4) To the land of Canada – part of this experience for me was not just to say I’ve biked across Canada but also to see and explore this great country I was born and raised in.  From the mountains, lakes, prairie grasses, rivers and forests the scenery has made for an amazing summer playground.  I feel as tho the topography of this land will be forever etched in my brain now that I have had the chance to travel across the majority of the country using nothing but a bike, my own legs and a lot of sweat, blood and tears (minus the blood and tears, but I made up for those with sweat!).

5) To my bike and trailer – for not having any breakdowns that I (or duct tape) couldn’t fix.

6) To Dash – for providing me a companion on this journey.  It was pure selfishness that made me want to bring her along and she has handled the journey far better than I could ever imagine or have asked for.

7) To the wildlife – it was great seeing you along the way (moose, bald eagles, whales, wolf, elk, etc), it was even better not being attacked by any of you!

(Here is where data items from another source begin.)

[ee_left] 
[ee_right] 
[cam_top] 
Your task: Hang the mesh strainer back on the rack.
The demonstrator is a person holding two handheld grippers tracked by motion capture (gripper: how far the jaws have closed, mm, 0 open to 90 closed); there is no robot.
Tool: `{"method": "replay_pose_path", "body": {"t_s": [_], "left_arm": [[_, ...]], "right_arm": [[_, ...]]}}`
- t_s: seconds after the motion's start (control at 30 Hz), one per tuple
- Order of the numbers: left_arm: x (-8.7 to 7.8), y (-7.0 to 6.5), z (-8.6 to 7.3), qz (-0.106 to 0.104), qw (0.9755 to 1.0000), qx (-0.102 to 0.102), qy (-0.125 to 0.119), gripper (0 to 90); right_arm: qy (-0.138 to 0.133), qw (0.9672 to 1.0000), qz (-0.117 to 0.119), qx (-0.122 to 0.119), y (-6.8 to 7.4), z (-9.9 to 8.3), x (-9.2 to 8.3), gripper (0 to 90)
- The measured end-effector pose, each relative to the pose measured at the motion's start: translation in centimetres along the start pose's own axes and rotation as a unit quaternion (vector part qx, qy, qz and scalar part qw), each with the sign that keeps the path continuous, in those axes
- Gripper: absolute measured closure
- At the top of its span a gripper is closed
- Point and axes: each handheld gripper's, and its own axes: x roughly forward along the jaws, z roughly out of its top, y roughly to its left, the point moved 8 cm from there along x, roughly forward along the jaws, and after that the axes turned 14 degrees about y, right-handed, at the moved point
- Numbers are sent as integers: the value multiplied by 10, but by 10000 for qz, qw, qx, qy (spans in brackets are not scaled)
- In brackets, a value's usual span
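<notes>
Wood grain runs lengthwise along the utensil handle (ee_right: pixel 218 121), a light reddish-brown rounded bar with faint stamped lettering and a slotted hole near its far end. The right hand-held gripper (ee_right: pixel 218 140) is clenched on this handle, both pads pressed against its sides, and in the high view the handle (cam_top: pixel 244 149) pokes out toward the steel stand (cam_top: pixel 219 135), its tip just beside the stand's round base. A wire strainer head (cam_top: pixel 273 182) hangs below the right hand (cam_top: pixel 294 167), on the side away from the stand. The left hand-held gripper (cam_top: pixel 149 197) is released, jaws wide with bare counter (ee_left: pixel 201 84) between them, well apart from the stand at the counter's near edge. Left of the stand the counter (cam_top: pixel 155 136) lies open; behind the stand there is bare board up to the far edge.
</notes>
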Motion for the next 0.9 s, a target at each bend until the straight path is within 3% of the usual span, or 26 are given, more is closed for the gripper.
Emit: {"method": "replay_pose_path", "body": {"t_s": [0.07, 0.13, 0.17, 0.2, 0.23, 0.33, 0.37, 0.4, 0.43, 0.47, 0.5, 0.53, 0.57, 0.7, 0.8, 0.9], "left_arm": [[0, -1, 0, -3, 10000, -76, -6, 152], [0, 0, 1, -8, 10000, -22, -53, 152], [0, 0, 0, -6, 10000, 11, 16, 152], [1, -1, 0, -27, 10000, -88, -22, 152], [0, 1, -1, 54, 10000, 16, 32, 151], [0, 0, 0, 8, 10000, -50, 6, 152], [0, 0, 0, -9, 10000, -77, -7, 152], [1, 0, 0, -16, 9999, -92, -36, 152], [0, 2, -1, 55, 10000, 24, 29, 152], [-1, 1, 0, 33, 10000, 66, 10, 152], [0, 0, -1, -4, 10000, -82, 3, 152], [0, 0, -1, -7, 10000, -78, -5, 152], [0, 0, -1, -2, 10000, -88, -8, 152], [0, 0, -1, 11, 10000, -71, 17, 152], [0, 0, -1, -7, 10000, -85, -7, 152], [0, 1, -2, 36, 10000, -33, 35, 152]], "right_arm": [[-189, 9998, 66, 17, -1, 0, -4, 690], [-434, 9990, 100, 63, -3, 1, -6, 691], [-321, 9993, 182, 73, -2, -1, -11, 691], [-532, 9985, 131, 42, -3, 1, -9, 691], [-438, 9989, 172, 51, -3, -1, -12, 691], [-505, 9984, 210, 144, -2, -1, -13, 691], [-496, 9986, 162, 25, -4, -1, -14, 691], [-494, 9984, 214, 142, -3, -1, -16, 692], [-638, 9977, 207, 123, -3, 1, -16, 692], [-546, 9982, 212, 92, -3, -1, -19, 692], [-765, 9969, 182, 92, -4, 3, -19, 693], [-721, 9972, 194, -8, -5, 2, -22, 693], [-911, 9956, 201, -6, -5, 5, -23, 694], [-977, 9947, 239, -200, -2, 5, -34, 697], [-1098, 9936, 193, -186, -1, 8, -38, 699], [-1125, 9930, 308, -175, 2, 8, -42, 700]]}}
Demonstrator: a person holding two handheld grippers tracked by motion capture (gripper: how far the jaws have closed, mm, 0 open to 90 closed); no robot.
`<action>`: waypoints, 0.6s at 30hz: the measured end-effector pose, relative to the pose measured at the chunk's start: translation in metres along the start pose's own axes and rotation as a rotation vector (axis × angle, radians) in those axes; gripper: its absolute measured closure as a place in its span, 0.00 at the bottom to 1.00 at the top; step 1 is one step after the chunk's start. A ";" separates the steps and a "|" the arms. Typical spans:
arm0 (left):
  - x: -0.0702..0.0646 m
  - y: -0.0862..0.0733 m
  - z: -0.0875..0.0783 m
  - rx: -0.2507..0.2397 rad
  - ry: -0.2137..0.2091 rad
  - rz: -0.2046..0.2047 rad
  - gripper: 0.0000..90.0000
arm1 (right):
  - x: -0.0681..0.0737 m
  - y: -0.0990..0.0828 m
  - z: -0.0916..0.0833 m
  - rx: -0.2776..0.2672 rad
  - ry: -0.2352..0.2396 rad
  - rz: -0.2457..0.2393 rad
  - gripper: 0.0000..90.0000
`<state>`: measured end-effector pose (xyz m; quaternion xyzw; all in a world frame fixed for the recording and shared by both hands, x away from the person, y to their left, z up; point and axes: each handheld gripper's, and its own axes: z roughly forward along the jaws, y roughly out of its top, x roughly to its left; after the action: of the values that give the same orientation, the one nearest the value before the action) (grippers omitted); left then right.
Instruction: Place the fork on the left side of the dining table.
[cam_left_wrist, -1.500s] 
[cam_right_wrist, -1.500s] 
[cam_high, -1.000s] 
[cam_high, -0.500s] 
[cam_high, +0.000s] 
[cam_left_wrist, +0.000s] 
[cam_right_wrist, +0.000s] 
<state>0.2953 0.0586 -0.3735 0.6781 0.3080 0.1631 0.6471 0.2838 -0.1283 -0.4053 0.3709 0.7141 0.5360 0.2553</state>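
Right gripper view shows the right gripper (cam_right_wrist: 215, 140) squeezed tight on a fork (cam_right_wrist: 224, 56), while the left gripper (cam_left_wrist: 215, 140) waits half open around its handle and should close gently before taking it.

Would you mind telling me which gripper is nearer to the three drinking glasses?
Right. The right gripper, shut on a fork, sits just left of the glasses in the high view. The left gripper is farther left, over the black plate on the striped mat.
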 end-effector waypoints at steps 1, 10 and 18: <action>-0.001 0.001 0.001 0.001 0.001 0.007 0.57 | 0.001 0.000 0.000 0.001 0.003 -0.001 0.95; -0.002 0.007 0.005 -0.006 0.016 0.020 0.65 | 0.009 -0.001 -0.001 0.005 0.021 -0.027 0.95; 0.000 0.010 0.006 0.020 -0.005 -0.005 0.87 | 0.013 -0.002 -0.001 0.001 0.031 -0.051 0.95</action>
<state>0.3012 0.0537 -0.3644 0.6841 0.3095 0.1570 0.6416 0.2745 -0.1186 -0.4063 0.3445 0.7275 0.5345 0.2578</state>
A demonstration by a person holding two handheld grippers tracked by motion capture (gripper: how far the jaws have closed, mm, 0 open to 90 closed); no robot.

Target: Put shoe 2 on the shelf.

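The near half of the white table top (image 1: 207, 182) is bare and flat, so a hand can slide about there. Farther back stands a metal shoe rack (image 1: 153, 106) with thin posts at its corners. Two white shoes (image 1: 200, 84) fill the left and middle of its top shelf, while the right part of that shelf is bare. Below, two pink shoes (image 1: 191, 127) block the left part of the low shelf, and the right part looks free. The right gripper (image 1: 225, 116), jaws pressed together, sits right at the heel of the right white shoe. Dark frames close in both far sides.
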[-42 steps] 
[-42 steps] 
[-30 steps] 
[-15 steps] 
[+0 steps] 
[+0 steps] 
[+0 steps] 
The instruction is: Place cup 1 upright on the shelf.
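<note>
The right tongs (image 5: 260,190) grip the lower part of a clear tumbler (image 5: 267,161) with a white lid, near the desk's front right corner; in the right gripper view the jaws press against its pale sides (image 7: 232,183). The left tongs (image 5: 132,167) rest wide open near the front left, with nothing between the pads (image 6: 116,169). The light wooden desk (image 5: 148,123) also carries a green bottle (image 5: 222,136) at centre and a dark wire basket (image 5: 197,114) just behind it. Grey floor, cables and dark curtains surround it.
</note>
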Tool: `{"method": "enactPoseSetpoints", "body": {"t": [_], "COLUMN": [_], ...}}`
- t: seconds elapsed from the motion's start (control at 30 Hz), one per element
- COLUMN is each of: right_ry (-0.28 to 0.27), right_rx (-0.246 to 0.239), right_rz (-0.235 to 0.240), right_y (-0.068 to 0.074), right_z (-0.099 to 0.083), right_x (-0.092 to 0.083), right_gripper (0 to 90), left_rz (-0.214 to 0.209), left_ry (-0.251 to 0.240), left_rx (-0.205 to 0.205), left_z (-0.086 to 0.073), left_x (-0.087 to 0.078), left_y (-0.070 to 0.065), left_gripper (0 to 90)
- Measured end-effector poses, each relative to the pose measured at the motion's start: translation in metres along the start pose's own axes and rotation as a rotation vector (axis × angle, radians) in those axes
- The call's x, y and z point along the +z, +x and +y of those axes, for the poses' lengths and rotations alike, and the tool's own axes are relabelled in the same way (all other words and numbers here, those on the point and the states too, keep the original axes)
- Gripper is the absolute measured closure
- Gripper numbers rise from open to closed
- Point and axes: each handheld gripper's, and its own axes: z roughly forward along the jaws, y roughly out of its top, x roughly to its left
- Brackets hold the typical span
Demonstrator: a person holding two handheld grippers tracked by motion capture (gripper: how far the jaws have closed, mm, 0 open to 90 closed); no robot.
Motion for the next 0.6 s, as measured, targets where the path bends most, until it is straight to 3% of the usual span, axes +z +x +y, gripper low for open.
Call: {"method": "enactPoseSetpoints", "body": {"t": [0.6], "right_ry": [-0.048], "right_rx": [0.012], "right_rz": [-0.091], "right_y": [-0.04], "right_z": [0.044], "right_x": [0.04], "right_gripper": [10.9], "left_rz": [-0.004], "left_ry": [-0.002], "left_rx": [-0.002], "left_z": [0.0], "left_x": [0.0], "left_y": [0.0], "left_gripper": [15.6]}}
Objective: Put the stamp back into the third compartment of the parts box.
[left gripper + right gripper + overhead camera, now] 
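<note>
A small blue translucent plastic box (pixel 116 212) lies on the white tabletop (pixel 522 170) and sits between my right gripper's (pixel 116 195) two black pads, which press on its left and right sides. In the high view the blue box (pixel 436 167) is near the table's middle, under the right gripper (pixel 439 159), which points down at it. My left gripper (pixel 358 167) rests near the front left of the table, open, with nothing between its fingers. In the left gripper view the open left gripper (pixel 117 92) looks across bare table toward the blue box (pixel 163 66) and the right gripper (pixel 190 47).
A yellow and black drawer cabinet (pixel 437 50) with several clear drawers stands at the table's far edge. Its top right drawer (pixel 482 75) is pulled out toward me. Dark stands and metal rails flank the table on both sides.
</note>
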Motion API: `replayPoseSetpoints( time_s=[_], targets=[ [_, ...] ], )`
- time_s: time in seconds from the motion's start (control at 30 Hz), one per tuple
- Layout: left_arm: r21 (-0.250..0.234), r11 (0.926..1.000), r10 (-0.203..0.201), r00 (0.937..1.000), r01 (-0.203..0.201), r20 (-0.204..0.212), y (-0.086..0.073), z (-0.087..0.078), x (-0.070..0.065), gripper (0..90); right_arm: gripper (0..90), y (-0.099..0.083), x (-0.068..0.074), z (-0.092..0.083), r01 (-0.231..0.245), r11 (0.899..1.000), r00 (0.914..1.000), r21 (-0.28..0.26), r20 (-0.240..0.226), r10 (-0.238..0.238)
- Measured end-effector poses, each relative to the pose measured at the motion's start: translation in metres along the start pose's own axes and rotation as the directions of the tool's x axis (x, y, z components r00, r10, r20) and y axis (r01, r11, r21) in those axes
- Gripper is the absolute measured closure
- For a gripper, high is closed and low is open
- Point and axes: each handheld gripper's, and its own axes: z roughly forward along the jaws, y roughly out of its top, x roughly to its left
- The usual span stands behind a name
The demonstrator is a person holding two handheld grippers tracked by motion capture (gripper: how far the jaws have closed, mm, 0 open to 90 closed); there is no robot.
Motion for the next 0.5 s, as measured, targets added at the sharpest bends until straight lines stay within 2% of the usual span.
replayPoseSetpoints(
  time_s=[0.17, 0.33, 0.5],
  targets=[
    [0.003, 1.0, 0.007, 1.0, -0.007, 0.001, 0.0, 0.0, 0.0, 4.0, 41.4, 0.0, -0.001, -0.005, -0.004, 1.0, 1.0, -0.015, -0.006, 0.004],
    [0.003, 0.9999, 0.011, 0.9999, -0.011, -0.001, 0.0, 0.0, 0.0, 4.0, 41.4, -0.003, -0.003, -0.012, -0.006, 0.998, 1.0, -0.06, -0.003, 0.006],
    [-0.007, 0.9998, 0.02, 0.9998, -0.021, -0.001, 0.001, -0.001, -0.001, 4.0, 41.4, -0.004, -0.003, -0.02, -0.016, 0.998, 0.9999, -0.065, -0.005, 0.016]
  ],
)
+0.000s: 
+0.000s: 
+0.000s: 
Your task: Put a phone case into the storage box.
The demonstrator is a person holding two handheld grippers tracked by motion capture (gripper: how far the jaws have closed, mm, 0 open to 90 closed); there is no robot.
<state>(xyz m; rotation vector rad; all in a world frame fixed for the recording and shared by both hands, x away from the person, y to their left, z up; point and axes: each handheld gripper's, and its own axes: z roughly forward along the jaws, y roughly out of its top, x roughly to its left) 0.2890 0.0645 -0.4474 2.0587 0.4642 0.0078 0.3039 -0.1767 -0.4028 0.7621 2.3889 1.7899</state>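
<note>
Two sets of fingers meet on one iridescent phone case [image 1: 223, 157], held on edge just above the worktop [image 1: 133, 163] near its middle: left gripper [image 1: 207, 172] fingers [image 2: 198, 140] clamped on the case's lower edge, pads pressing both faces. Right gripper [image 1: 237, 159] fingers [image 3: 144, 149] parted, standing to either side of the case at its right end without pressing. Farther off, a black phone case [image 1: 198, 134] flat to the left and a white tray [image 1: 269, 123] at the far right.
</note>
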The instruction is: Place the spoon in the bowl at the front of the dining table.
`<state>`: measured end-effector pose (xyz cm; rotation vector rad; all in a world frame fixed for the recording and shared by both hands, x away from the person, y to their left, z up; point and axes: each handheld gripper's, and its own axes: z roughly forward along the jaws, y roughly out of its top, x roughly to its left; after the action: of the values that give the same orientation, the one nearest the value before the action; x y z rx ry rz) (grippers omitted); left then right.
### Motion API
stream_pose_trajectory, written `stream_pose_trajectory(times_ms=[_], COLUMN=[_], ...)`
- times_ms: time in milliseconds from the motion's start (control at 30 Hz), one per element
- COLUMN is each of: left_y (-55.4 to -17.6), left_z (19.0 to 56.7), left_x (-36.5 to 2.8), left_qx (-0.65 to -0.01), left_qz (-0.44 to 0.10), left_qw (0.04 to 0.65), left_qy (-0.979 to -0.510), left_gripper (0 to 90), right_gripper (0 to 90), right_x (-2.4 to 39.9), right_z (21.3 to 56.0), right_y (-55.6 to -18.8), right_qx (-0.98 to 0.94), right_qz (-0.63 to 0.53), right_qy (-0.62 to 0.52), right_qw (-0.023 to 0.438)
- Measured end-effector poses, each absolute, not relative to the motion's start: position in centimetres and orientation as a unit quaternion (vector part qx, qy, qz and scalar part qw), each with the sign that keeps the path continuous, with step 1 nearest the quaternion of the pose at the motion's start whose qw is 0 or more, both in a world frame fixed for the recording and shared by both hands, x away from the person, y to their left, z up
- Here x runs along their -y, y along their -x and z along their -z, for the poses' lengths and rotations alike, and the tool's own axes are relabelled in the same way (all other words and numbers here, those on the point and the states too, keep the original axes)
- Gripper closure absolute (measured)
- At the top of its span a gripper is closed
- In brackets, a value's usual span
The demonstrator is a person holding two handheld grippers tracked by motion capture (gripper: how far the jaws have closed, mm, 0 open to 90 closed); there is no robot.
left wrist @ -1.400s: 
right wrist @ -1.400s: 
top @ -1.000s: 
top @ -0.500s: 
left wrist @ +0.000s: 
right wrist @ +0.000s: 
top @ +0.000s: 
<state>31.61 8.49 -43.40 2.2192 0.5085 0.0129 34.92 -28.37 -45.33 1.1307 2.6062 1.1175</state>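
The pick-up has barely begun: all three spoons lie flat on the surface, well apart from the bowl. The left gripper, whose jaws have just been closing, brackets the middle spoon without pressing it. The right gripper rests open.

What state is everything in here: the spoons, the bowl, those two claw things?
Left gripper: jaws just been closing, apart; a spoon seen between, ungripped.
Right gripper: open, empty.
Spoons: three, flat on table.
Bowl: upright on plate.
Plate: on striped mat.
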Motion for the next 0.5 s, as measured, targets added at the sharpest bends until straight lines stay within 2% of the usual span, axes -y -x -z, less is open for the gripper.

8) To fellow cross Canada tourers, the ones I had the chance to meet on the road and the ones I only read of through blogs or heard of through the locals – you gave me tidbits on the terrain and road conditions ahead, a sense of calm knowing that I wasn’t the only one struggling with prairie winds and comfort knowing that I wasn’t the only one crazy enough to tackle such a journey!  In particular I found the following site www.bikingacrosscanada.ca a useful resource as it has links to blogs of other cross canada tourers.